Provincial park in British Columbia, Canada

The Stone Mountain Provincial Park is an area of 256.91 sqkm of mountain wilderness in the Canadian province of British Columbia. The park is part of the larger Muskwa-Kechika Management Area, which includes the Northern Rocky Mountains Provincial Park, located immediately south, and Kwadacha Wilderness Provincial Park.

It and nearby Muncho Lake Provincial Park are accessed from the Alaska Highway, where it penetrates the Northern Rocky Mountains. The park has various campsites, hiking and backpacking trails, a day-use picnic area, and a boat launch available for use.

== Geography ==
Stone Mountain Provincial Park is best known for its mountains, as that is how it got its name. Since the park is in the alpine tundra biogeoclimatic zone, there is a lack of trees and an abundance of solid mountains going skywards.
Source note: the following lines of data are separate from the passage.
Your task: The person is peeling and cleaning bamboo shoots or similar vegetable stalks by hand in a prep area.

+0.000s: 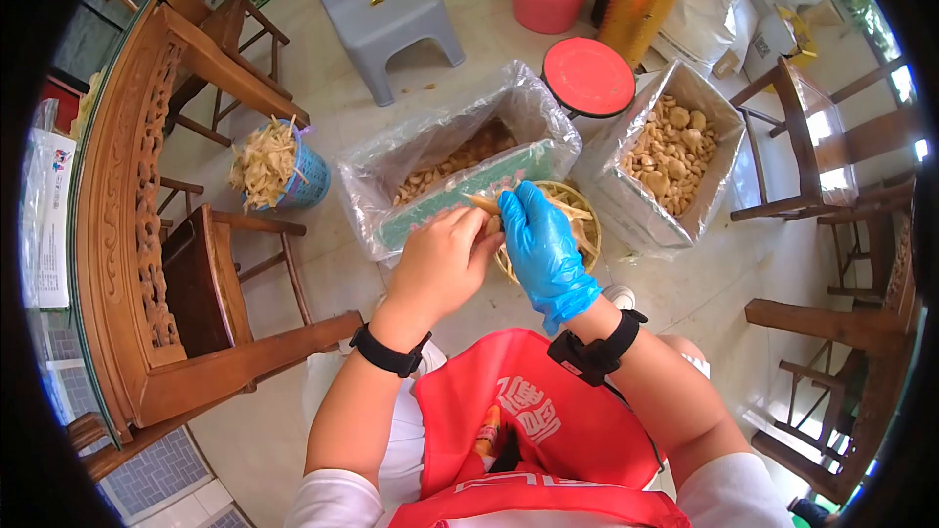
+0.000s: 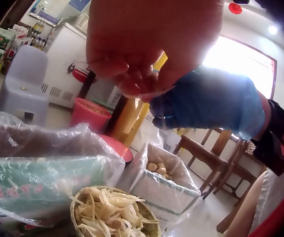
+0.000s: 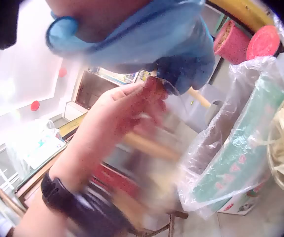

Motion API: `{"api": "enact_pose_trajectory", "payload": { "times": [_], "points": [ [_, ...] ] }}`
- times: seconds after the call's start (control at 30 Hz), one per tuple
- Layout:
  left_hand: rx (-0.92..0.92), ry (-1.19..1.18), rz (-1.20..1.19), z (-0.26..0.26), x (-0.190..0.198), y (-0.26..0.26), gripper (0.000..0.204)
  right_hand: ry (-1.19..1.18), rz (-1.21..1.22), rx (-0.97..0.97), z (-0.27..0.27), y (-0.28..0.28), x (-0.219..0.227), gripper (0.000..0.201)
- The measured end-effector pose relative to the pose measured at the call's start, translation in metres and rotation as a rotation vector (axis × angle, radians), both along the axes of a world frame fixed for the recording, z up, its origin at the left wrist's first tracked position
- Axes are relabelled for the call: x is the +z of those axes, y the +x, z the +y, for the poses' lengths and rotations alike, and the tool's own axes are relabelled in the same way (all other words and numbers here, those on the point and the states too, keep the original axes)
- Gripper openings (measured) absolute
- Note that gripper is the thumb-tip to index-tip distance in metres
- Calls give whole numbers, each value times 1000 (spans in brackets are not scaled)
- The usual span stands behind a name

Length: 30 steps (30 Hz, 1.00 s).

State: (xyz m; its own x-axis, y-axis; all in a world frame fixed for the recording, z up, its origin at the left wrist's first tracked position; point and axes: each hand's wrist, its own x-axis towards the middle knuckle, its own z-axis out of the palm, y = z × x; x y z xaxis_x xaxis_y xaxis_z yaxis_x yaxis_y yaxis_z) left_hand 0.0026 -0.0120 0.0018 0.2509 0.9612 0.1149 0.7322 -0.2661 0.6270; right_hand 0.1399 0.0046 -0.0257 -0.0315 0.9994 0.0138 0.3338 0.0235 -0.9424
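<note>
My bare left hand (image 1: 442,259) and my blue-gloved right hand (image 1: 543,254) meet in front of me, fingers curled together. Between them they pinch a pale tan, stalk-like piece (image 1: 483,203); the fingers cover much of it, and I cannot tell its kind. Close below the hands stands a round woven basket (image 2: 154,228) with pale, shredded strips (image 2: 107,210) heaped in it. Just beyond is a plastic-lined box (image 1: 367,191) with a green side, with tan pieces (image 1: 445,171) at its bottom. To the right, another lined box (image 1: 636,215) holds round tan pieces (image 1: 675,142).
A blue bin (image 1: 311,181) piled with pale strips stands left, beside a carved wooden table (image 1: 127,264). A grey plastic chair (image 1: 377,10), a red-topped stool (image 1: 589,76) and a pink bucket (image 1: 548,2) are farther back. Wooden chairs (image 1: 807,152) line the right.
</note>
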Motion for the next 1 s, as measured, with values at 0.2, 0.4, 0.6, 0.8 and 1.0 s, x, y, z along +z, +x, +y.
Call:
{"api": "enact_pose_trajectory", "payload": {
  "times": [0.2, 0.4, 0.6, 0.8, 1.0],
  "points": [
    [-42, 82, 33, -2, -2, -2, 15, -13, -83, 33, -1, 0, -3, 27],
    [-61, 72, 73, -2, -1, -3, 13, -131, 181, 26, 5, -2, -4, 31],
    [-66, 99, 154, -1, 0, -8, 9, -546, 521, -46, 10, 1, 9, 29],
    [248, -288, 381, 0, -21, -44, 14, -370, 579, -148, 17, 34, 29, 28],
    [474, 102, 178, 37, -38, -66, 38, -371, 528, -81, 11, 27, 15, 28]
  ]
}}
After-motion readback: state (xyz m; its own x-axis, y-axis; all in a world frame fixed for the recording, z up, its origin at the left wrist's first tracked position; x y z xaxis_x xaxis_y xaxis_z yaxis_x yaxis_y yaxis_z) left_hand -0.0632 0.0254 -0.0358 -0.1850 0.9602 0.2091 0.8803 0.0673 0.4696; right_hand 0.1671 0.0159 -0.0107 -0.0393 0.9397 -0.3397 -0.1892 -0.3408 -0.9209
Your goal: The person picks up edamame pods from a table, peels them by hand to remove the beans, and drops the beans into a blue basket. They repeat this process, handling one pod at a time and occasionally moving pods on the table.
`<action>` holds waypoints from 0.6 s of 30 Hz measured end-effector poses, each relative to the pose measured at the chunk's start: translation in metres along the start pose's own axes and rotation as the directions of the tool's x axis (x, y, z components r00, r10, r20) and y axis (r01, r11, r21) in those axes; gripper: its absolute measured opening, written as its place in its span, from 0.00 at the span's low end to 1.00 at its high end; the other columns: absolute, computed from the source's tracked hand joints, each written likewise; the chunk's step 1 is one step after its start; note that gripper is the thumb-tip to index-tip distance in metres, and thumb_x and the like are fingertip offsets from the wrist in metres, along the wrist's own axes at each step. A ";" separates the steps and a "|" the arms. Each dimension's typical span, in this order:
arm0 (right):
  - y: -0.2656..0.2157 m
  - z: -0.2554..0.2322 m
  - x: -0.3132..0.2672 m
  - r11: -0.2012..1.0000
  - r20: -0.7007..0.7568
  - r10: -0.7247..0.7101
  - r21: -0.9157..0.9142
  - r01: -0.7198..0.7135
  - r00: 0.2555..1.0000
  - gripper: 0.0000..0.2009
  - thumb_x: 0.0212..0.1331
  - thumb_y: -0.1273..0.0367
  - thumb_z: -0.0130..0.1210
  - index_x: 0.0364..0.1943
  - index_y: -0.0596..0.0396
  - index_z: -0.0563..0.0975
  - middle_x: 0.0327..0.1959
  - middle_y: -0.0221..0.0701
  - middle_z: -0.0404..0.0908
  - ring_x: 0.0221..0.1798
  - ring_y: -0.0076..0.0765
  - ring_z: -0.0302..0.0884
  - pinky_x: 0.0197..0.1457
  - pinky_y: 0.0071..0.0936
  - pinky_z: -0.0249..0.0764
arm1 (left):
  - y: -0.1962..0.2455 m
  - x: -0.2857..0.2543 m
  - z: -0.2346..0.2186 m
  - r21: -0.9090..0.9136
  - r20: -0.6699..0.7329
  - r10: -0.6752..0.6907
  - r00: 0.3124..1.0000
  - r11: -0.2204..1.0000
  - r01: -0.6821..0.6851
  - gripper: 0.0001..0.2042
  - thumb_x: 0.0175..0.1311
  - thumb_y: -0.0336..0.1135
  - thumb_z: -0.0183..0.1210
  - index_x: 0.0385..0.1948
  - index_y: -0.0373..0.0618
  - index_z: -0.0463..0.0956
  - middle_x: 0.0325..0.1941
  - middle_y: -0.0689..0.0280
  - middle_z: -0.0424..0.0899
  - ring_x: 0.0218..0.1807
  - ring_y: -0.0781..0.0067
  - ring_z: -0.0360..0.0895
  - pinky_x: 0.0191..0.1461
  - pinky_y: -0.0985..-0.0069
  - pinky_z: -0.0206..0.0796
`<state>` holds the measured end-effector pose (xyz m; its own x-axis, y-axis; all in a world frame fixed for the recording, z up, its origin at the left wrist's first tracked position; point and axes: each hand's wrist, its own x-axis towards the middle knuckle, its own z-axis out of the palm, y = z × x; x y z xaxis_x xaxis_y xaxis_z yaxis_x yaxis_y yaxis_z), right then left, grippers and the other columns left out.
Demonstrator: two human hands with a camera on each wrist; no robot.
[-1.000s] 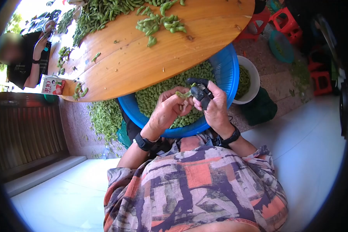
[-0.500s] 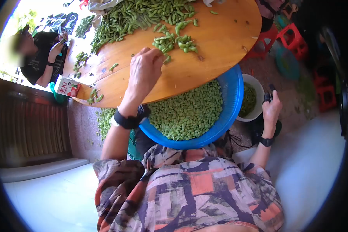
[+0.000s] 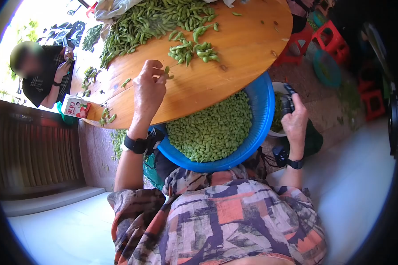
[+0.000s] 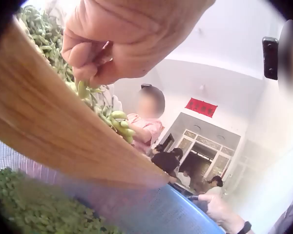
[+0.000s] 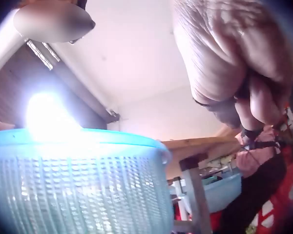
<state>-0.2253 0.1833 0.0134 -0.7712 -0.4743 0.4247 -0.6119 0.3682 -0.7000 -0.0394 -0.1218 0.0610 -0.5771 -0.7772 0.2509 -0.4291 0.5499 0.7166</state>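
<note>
Over the wooden table (image 3: 234, 44), my left hand (image 3: 149, 95) pinches a green soybean pod (image 3: 168, 73) between thumb and fingertips. The left wrist view shows this pod (image 4: 83, 89) under the fingertips. Near it on the table lie a small cluster of pods (image 3: 181, 52) and a large heap of pods (image 3: 141, 26). My right hand (image 3: 295, 123), with black covers on two digits, hangs beside the white bucket (image 3: 274, 132), and no object shows in it. Between my hands, a blue basket (image 3: 264, 106) holds many shelled green beans (image 3: 212, 128).
A red and white carton (image 3: 77, 107) stands at the table's left edge, near a seated person (image 3: 48, 75). Red stools (image 3: 329, 37) and a teal basin (image 3: 326, 68) are at the right. A dark green bag (image 3: 309, 139) lies by the bucket.
Both hands parted from over the basket: the left went to the table, the right to the bucket. In the last half second the left drew back slightly with a pod; the right moved slightly inward.
</note>
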 end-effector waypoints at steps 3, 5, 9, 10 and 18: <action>-0.030 0.011 0.000 0.989 0.074 -0.131 0.077 0.126 0.989 0.13 0.58 0.78 0.49 0.47 0.61 0.79 0.32 0.35 0.82 0.33 0.30 0.78 0.41 0.26 0.74 | -0.008 -0.013 -0.001 -0.205 -0.008 -0.038 0.999 0.978 0.035 0.05 0.59 0.23 0.59 0.37 0.38 0.78 0.29 0.61 0.84 0.28 0.73 0.81 0.33 0.76 0.73; -0.042 0.022 -0.008 0.965 0.202 -0.027 0.262 -0.028 0.979 0.12 0.60 0.75 0.50 0.46 0.59 0.80 0.30 0.25 0.81 0.28 0.18 0.73 0.32 0.17 0.69 | -0.003 -0.036 -0.003 -0.631 0.321 -0.023 0.947 0.740 0.233 0.06 0.60 0.22 0.59 0.38 0.37 0.79 0.28 0.66 0.82 0.25 0.79 0.77 0.29 0.81 0.69; -0.091 0.023 -0.016 0.835 0.455 -0.053 0.509 -0.210 0.889 0.11 0.58 0.76 0.52 0.44 0.61 0.79 0.26 0.34 0.74 0.27 0.27 0.70 0.32 0.25 0.67 | 0.031 -0.089 0.019 -0.715 0.525 0.062 0.849 0.573 0.401 0.03 0.64 0.23 0.60 0.37 0.38 0.80 0.25 0.69 0.80 0.24 0.85 0.73 0.27 0.85 0.66; -0.092 0.026 -0.018 0.828 0.464 -0.091 0.527 -0.192 0.881 0.10 0.59 0.75 0.53 0.44 0.61 0.79 0.27 0.34 0.73 0.28 0.28 0.70 0.33 0.25 0.67 | 0.038 -0.097 0.025 -0.712 0.572 0.032 0.820 0.516 0.476 0.03 0.64 0.25 0.61 0.36 0.38 0.80 0.24 0.70 0.80 0.24 0.84 0.73 0.27 0.85 0.65; -0.080 0.026 -0.026 0.810 0.570 -0.138 0.535 -0.238 0.810 0.09 0.56 0.76 0.55 0.41 0.63 0.78 0.26 0.36 0.69 0.30 0.32 0.67 0.35 0.28 0.65 | 0.035 -0.119 0.047 -0.708 0.603 -0.009 0.798 0.454 0.540 0.02 0.63 0.26 0.62 0.32 0.38 0.80 0.22 0.71 0.78 0.22 0.85 0.70 0.26 0.85 0.62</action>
<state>-0.1519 0.1459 0.0433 -0.4398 -0.8909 0.1136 -0.2183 -0.0167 -0.9757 -0.0187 0.0042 0.0261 -0.8753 -0.4409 -0.1985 -0.0144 -0.3866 0.9221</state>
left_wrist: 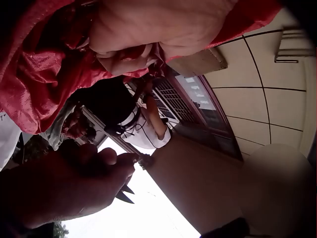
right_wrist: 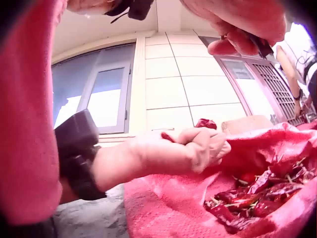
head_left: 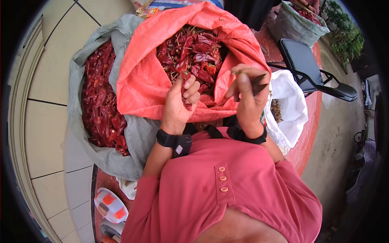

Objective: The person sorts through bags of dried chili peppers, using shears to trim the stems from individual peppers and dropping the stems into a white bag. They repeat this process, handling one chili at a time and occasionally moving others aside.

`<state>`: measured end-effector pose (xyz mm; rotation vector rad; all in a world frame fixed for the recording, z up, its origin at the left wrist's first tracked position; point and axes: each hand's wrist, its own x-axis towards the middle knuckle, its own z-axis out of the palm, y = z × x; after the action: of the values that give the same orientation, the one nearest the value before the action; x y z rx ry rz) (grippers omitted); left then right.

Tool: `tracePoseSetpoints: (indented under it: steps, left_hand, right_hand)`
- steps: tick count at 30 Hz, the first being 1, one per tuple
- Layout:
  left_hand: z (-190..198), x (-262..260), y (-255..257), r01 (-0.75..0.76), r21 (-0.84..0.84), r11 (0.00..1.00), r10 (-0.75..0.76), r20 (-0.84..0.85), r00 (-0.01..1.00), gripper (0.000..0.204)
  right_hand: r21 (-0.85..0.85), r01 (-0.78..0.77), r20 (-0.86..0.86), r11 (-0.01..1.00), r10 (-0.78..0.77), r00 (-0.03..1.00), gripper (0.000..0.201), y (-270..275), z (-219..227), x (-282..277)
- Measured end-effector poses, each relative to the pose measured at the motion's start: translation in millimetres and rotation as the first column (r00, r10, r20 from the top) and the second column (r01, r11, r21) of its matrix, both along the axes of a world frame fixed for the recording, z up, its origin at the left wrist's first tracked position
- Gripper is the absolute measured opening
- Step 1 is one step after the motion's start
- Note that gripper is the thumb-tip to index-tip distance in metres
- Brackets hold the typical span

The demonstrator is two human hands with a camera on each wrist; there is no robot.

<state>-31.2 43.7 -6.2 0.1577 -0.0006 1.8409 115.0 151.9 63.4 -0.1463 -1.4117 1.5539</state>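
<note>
My left hand (head_left: pixel 181 100) grips a dried red chilli (head_left: pixel 187 106) over the near side of the red sack (head_left: pixel 139 87); part of the pod is hidden by the fingers. In the right wrist view, the chilli's red end (right_wrist: pixel 205 123) pokes out above that hand. To its right, my right hand (head_left: pixel 248 97) holds small scissors (head_left: pixel 259 84), their two pointed blades (left_wrist: pixel 126 194) parted in the left wrist view. The handles are hidden by the fingers. Below and beyond both hands, a heap of dried chillies (head_left: pixel 198 50) fills the red sack.
A grey sack (head_left: pixel 77 77) of chillies stands at left. On the right are a white sack (head_left: pixel 289 101) with small brownish bits and a black chair (head_left: pixel 298 60). Another full sack (head_left: pixel 298 28) stands at the back right. A person in white (left_wrist: pixel 143 129) is beyond the sack.
</note>
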Motion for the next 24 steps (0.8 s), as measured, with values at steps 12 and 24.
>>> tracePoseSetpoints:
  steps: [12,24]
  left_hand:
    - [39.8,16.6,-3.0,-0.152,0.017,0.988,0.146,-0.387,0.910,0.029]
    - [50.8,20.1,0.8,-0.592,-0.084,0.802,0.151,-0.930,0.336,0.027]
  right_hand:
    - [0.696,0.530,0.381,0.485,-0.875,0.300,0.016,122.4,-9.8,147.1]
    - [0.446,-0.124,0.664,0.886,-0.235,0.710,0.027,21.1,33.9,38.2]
The park has steep topography, as elevations range from 1,200 meters to 2,500 meters and above. The tallest mountain in the park is St. Magnus at 2,550 meters. There are also rivers, lakes, and flowering meadows inside of the park as well.

== Flora ==
Stone Mountain Park has two bio-geoclimatic zones that it supports: the subalpine zone and the alpine tundra zone. Due to a short growing season and severe weather, the plants in the park are often fragile.

== Facilities ==
The park offers 28 vehicle campsites, sites available for day-use, a picnic area, and a boat launch. Stone Mountain Park has a large trail variety, with the most popular destination within the park being Summit Lake. The hiking trails in the park are all sorts of difficulty, as some can be done within a day while others can take multiple.